Exposure to dust mite allergen has been shown to increase the risk for the onset of asthma (4), and reductions of dust mite allergen have been shown to reduce asthma morbidity (5). Although exposure to several other indoor allergens or antigens (i.e., derived from cats, dogs, and fungi) has been hypothesized to contribute to the development of asthma, exposure and sensitization to cockroach antigens has emerged as playing a significant role in several U.S. inner cities (6, 7). High levels of cockroach antigen in apartments housing children 3 mo of age born to asthmatic/allergic parents increased the risk of repeated wheezing episodes by 1 yr of age (8), and increased T-cell reactivity in response to cockroach antigen at 2 yr of age (9).

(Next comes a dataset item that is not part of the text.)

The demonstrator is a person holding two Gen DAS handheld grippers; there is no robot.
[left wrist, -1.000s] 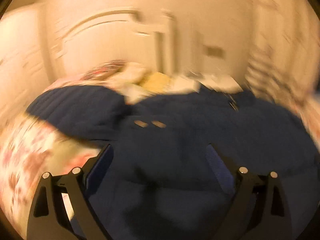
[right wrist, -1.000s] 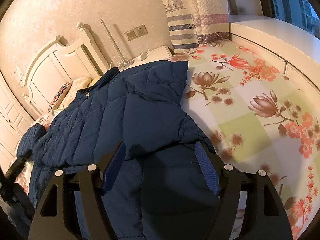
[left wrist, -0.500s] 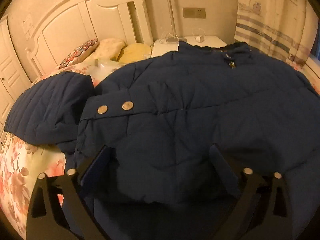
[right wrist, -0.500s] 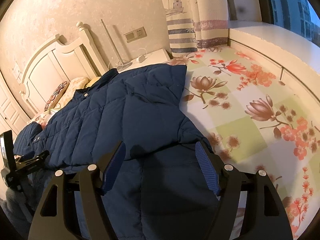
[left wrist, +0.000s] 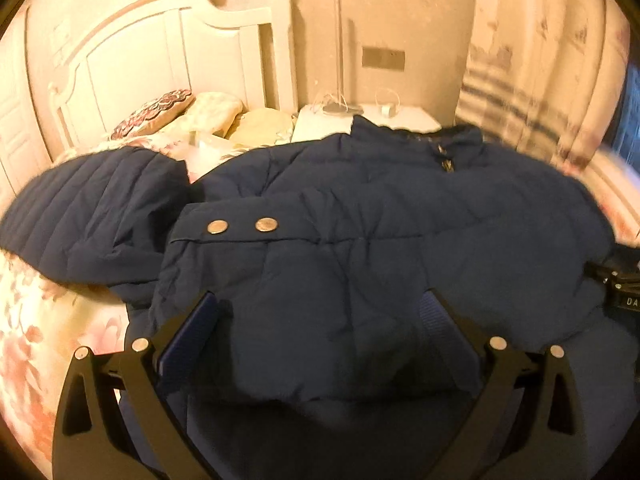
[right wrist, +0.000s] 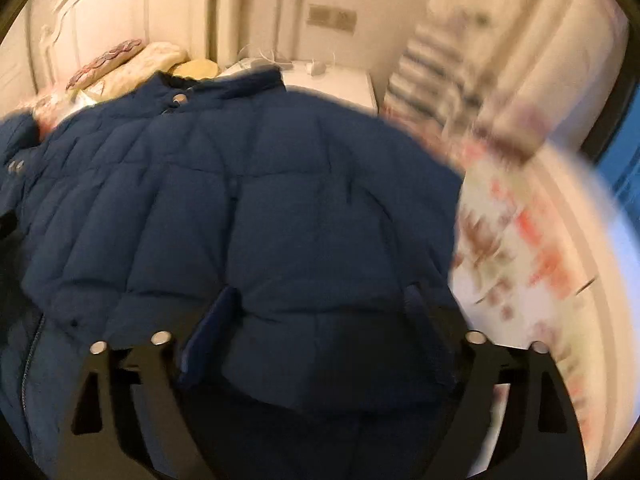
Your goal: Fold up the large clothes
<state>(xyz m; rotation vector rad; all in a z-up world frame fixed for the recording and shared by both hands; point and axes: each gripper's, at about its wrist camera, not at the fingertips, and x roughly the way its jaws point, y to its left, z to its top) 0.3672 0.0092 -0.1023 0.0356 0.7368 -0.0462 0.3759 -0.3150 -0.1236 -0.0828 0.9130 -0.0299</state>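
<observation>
A large navy quilted puffer jacket (left wrist: 360, 216) lies spread on the bed, collar toward the headboard; it also fills the right wrist view (right wrist: 248, 200). A sleeve cuff with two metal snaps (left wrist: 240, 226) is folded onto its front. A navy quilted hood or sleeve (left wrist: 92, 200) lies at the left. My left gripper (left wrist: 318, 320) is open, its jaws wide apart over the jacket's near-left part. My right gripper (right wrist: 320, 312) is open over the jacket's near-right part, and its body shows at the right edge of the left wrist view (left wrist: 620, 288). Neither grips fabric.
The bed has a floral sheet (right wrist: 532, 248). A white headboard (left wrist: 160, 56), pillows (left wrist: 168, 108) and a white nightstand (left wrist: 372, 120) stand at the far end. Striped curtains (left wrist: 520, 100) hang at the right by a window ledge.
The right gripper has swung left and turned toward the headboard, with motion blur. The left gripper has come slightly closer over the jacket. Both stay open.
</observation>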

Moreover, children with elevated total serum immunoglobulin E (IgE) levels at 9 mo of age were predisposed to persistent wheezing and positive allergy skin tests by 6 yr of age (10), suggesting that critical exposures to antigens may occur at a very young age.
Prenatal antigen exposure may lead to sensitization in the newborn. Very low levels of total IgE have been measured at birth, yet their presence does not predict persistent wheezing during childhood (11). Instead, studies have utilized cord blood mononuclear cell (CBMC) proliferation assays for T-cell reactivity in response to specific antigens as a surrogate measure for sensitization. In adults, such proliferation assays reflected T-cell responses (12), and in the case of dust mite proteins, correlated with skin test sensitivity (13). Thus far cord blood mononuclear cells have been shown to proliferate after in vitro stimulation to tree, grass, birch, cat, and dust mite antigens (14, 15). Dust mite and ovalbumin-specific T-cell clones have been derived from cord blood. Genotyping has demonstrated that these antigen-specific clones are fetal in origin (16).

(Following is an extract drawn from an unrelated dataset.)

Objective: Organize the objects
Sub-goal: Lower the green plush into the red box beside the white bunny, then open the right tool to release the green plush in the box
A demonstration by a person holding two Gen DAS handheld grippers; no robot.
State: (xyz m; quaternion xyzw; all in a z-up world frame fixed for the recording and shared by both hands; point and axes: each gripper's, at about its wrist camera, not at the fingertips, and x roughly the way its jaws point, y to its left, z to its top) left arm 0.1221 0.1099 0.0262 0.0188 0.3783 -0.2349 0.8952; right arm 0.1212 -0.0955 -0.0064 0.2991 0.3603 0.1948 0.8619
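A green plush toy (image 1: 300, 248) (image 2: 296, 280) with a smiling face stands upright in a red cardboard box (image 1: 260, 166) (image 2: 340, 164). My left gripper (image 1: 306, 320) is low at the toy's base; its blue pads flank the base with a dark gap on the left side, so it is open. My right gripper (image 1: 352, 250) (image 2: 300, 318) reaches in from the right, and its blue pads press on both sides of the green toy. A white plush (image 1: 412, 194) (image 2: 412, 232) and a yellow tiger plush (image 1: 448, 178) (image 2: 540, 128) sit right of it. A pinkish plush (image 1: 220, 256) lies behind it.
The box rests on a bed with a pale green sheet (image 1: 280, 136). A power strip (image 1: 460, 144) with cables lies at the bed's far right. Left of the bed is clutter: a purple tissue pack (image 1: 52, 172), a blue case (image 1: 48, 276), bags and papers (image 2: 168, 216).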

These results suggest that sensitization and the development of T-cell memory may occur prenatally. The prevalence of in utero sensitization to indoor antigens, predisposing factors, and mechanism and eventual clinical relevance is not known. We hypothesized that high exposure to indoor antigens during the prenatal period in NYC populations with increased asthma morbidity rates is important to antigen sensitization in newborns. We also investigated whether CBMC proliferation in response to antigens occurs even in the absence of maternal sensitization.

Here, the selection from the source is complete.